Problem
A line below contains "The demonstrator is", and a later one contains "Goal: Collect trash". Repeat both, with every line between them, exactly.

Data
_ _ _

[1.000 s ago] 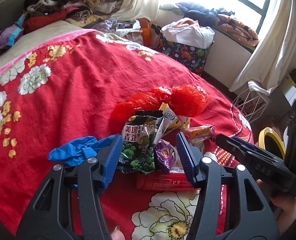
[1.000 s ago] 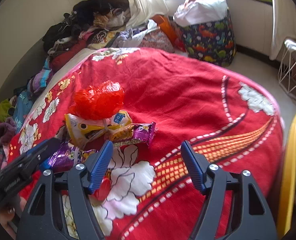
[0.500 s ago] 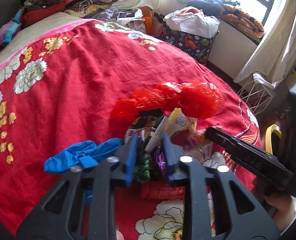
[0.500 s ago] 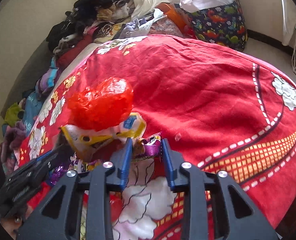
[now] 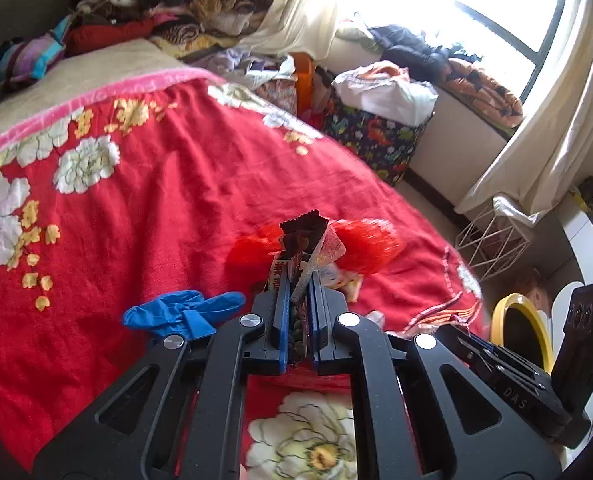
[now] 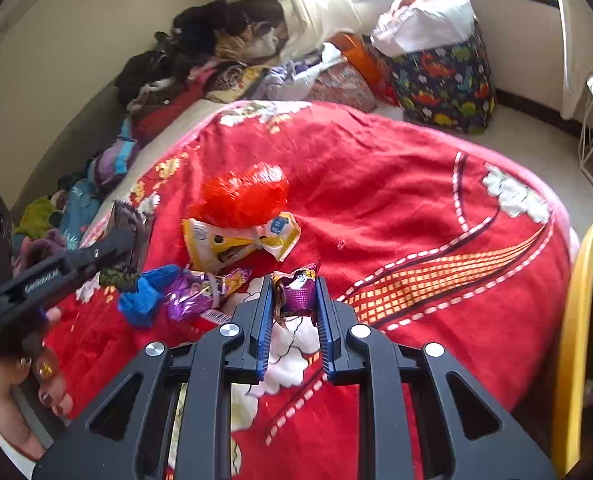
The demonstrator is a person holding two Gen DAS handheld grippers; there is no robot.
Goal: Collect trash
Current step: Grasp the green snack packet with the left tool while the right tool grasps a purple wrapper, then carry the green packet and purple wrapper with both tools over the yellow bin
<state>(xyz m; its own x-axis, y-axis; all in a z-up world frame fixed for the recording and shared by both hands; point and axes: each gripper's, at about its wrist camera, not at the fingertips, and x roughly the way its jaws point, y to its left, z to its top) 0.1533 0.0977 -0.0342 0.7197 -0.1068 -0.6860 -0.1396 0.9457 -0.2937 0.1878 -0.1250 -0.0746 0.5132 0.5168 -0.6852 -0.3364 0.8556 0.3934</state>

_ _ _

Solution to this task
The demonstrator is a person holding two Gen DAS handheld grippers; there is no robot.
Goal: Collect trash

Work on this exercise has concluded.